Banjarmasin, (Antaranews Kalsel) - Kepala Dinas Perindustrian dan Perdagangan Provinsi Kalimantan Selatan Birhasani mengatakan untuk mengembalikan masa keemasan industri rotan Kalimantan seluruh pimpinan daerah ini menuntut agar Kementerian Perdagangan dan Kementerian Perindustrian membuka kembali kran ekspor rotan.

Menurut Birhasani usai menghadiri pelantikan pejabat Pemprov Kalsel di siring Pasar Lama di Banjarmasin Jumat, tuntutan agar kran ekspor dibuka kembali telah disampaikan sejak beberapa tahun terakhir, namun hingga kini masih dalam proses kajian dari seluruh pihak terkait.

"Bukan hanya Kalsel yang berjuang agar kran ekspor rotan dibuka, tetapi seluruh pimpinan daerah di Kalimantan juga memiliki tuntutan sama, hanya saja yang resmi mengirimkan surat baru Kalsel," katanya.

Birhasani mengungkapka, berdasarkan jawaban surat yang disampaikan Gubernur Kalsel Sahbirin Noor ke Kementerian terkait, disampaikan bahwa pada saat ini harapan tersebut belum bisa dipenuhi, sehingga Permendag No.35/2011 tentang larangan ekspor rotan masih berlaku hingga kini.

Namun demikian, tambah dia, berdasarkan surat tersebut, kementerian terkait tidak menyatakan menolak seratus persen, tetapi akan mengkaji lebih mendalam, baik dari aspek perdagangan dan industri.

"Kalau dari Kementerian Perindustrian memang masih bertahan, rotan harus dikembangkan untuk memenuhi kebutuhan industri dalam negeri, namun demikian, ke depan akan tetap dilakukan kajian lebih mendalam," katanya.

Dalam waktu dekat, kata dia, Kementerian Perdagangan akan melakukan pertemuan dengan pelaku usaha di Kalsel, untuk menyosialisasikan potensi ekspor yang bisa digarap oleh pengusaha daerah.

Pada saat itu, tambah dia, pengusaha rotan akan diundang untuk hadir, sehingga bisa menyampaikan secara langsung keluhan dan keinginan mereka.

Sebelumnya, Sekretaris Jenderal Perhimpunan Petani Pedagang dan Industri Rotan Kalimantan (PEPPIRKA) Irwan Riadi mengatakan bahwa saat ini kondisi petani rotan benar-benar sangat memprihatinkan. Selain harga rotan yang anjlok, serapan rotan untuk industri dalam negeri kini juga hanya 15 persen.

Sebelumnya, Irwan mengatakan larangan ekspor rotan tidak hanya merugikan petani tetapi juga pemerintah yang kehilangan pendapatan dari cukai rotan hingga Rp54 miliar per tahun.

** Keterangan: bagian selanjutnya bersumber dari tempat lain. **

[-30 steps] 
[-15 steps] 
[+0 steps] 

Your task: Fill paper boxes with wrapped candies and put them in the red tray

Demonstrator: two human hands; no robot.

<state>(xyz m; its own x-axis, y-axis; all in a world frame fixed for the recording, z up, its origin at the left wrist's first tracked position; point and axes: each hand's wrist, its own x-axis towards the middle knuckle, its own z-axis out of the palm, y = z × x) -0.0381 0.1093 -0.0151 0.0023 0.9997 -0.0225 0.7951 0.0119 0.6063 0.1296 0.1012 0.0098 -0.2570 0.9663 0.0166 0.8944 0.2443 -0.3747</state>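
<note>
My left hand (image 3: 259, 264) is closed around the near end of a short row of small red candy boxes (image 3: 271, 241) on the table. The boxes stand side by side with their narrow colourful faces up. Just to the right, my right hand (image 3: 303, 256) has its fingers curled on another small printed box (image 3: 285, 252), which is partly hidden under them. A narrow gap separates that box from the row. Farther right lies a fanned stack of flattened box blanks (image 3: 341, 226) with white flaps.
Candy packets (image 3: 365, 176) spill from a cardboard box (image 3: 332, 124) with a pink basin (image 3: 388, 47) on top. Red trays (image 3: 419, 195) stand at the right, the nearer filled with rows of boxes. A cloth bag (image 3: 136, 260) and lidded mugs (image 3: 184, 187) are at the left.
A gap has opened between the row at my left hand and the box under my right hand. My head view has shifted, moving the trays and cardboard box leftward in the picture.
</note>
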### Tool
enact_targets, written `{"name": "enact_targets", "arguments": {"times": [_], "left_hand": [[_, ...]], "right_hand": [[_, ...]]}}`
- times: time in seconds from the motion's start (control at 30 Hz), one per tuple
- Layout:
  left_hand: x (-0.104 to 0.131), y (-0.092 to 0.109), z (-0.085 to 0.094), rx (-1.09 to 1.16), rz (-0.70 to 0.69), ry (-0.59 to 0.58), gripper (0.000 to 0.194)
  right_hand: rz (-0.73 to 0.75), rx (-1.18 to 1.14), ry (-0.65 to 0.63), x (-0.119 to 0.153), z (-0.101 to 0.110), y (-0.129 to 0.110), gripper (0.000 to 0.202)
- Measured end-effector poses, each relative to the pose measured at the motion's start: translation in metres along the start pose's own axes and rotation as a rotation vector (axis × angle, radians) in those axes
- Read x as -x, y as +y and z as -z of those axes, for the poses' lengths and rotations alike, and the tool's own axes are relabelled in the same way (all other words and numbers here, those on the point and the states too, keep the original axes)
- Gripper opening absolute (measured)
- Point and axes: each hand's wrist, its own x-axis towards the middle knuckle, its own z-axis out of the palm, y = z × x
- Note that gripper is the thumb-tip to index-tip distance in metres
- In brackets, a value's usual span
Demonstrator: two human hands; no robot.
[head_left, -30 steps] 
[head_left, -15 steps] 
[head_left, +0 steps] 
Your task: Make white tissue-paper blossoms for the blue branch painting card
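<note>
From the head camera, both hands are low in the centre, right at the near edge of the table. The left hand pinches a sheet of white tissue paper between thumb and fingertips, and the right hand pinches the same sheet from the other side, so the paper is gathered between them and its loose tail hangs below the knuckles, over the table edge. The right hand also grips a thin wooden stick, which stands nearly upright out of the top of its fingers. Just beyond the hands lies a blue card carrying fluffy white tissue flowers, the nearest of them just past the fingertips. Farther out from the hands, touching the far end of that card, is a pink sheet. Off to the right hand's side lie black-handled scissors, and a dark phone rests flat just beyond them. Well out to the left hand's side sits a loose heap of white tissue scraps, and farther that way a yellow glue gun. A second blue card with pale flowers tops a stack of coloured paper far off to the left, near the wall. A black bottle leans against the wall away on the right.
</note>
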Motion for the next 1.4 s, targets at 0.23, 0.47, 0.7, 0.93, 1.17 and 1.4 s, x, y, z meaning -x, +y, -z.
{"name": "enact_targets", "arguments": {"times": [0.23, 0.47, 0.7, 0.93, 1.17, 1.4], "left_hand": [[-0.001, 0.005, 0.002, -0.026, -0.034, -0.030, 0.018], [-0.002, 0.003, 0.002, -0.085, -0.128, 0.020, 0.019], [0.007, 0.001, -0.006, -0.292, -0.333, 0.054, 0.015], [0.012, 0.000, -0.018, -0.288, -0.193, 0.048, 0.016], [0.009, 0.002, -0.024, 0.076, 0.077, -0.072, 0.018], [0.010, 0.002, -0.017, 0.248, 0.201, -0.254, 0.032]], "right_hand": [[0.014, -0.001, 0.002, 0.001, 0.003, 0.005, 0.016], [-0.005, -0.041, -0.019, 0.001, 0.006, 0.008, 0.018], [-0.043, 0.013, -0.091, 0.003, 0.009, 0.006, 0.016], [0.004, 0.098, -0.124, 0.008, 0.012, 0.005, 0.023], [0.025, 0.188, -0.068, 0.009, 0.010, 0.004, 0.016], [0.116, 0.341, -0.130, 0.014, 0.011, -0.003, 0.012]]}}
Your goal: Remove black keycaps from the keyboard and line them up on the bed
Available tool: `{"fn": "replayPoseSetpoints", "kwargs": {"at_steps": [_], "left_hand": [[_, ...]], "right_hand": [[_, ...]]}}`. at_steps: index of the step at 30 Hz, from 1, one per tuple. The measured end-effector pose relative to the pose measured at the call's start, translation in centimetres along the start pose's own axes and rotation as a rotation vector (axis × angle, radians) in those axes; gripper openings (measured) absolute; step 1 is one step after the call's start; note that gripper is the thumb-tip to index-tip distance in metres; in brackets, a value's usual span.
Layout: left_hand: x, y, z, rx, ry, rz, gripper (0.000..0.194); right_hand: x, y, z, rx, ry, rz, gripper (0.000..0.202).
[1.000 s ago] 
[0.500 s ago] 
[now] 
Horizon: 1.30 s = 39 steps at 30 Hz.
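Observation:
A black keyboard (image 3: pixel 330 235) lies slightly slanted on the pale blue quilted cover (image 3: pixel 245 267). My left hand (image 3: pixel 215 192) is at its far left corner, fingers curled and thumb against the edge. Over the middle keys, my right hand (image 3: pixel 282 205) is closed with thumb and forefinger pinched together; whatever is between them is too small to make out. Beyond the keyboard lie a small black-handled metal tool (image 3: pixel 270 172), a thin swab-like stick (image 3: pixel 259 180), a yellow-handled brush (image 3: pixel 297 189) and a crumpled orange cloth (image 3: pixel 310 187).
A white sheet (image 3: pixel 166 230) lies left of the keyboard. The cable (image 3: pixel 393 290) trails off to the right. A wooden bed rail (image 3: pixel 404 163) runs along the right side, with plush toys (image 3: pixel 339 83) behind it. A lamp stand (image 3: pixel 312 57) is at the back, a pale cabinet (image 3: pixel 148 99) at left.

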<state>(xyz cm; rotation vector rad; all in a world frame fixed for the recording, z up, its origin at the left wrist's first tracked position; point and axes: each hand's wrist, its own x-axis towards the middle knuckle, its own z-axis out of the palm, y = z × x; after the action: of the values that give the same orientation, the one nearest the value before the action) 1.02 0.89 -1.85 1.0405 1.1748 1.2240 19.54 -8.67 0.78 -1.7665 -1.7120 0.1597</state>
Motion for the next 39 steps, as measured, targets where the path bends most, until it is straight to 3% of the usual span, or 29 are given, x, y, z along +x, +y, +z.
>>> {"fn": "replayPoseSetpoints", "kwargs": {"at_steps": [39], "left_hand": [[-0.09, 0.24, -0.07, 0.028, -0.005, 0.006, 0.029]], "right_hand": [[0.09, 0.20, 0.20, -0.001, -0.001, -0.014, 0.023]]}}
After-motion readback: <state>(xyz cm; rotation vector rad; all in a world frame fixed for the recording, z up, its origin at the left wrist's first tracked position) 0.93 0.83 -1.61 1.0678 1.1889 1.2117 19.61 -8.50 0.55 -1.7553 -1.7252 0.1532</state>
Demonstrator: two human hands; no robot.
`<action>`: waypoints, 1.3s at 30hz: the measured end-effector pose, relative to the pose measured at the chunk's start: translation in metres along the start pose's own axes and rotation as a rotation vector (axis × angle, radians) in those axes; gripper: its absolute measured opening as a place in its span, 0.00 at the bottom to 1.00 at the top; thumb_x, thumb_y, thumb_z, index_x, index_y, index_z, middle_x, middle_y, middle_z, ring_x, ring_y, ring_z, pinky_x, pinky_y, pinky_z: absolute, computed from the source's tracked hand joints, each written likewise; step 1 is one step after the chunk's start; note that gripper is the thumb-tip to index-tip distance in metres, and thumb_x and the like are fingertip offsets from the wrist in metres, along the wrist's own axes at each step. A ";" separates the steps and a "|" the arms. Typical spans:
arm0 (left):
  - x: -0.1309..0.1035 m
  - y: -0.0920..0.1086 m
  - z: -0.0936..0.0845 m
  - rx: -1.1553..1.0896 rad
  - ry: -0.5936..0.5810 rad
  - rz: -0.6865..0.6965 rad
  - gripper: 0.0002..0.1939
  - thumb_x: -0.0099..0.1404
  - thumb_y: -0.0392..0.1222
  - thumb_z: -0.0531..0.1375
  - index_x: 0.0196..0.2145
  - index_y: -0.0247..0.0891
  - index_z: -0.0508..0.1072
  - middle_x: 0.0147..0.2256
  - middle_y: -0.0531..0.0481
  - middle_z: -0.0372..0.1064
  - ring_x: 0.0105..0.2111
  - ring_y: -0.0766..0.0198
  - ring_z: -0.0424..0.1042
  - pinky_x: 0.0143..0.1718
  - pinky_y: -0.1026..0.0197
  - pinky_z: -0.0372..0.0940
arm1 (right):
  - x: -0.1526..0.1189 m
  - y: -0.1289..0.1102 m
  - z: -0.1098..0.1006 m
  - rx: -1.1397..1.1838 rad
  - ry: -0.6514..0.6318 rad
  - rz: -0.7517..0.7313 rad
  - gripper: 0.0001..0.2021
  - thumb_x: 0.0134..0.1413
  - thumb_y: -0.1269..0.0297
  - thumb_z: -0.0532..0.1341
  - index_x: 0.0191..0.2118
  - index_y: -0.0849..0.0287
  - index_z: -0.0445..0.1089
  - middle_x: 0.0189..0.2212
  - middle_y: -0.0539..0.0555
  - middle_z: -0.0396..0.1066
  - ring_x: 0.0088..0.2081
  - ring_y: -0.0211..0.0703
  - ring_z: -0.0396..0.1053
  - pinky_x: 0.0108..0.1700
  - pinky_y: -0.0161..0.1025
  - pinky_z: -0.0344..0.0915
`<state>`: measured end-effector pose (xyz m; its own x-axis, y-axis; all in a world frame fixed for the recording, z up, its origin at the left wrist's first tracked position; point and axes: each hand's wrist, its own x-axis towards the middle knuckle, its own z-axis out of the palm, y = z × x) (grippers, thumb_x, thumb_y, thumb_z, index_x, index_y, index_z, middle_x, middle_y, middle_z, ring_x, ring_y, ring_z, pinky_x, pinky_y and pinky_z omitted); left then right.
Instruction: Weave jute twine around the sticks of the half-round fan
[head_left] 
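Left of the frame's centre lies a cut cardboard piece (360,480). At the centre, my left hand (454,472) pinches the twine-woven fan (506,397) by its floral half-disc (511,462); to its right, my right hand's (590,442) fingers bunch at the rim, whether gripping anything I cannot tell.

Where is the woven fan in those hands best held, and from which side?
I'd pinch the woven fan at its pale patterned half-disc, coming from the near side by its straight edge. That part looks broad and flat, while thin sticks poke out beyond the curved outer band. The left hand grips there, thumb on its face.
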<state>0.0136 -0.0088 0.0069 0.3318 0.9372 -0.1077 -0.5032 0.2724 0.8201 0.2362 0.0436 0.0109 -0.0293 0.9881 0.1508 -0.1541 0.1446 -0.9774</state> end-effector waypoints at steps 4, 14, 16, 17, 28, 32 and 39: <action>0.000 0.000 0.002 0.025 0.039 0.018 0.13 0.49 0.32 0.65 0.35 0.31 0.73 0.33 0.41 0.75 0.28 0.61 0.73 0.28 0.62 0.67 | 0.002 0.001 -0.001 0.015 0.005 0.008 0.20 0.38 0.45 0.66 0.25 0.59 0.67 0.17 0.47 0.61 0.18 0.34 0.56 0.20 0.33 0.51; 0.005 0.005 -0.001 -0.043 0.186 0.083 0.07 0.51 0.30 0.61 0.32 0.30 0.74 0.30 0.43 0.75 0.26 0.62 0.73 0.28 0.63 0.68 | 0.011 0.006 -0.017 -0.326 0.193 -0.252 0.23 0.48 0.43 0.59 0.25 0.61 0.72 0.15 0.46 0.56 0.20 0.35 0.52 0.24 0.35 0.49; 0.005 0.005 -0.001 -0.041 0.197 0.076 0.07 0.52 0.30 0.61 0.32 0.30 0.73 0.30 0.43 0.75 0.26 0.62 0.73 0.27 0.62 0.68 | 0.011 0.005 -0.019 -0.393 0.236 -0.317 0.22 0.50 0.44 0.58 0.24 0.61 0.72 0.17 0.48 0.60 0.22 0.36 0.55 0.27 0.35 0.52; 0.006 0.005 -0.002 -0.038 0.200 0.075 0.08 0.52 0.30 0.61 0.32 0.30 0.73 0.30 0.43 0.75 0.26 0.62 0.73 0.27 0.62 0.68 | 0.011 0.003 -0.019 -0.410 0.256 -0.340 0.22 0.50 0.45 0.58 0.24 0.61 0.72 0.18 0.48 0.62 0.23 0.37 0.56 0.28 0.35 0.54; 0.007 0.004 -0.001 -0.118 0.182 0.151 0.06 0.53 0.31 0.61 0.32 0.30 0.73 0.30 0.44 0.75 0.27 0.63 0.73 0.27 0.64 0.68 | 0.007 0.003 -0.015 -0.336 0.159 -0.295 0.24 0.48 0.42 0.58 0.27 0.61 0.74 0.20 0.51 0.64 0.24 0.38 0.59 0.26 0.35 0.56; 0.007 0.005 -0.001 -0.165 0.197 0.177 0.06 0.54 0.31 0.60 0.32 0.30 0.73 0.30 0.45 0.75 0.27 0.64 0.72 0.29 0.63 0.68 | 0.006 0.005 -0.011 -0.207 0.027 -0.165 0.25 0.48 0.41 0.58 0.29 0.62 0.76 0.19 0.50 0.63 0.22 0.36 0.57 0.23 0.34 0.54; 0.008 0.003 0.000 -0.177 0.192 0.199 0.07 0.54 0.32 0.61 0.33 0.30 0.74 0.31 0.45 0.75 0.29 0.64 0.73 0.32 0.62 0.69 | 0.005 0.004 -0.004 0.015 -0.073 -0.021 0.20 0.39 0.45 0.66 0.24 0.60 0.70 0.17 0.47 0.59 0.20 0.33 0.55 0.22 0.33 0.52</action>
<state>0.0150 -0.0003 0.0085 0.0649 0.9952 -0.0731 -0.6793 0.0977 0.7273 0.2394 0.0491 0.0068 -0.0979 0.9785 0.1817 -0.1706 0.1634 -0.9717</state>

Menurut Irwan, berdasarkan data yang dia dapat dari beberapa perusahaan eksportir, sebelum ditutup pendapatan cukai Kalsel, khusus untuk rotan tidak kurang dari Rp54 miliar per tahun.

Setiap kontainer, kata Irwan, eksportir harus membayar ke bea cukai secara resmi sebesar Rp27 juta per kontainer, setiap bulan, pengiriman rotan setengah jadi ke berbagai negara mencapai 200 kontaier, jadi Rp27 juta dikalikan 200 kontainer menjadi Rp5,4 miliar per bulan.

"Jumlah tersebut, bila dikalikan sepuluh bulan saja, maka pendapatan dari cukai tersebut bisa mencapai Rp54 miliar per sepuluh bulan," katanya.

Kini, kata dia, pendapatan pemerintah dari cukai tersebut nol, karena sejak dikeluarkannya keputusan larangan ekspor rotan, pengusaha maupun petani rotan tidak lagi bisa menjual rotannya.

Bahkan beberapa perusahaan rotan, kini juga banyak gulung tikar, karena menderita kerugian, akibat stok rotan kualitas ekspor siap kirim tidak jadi bisa dikirim.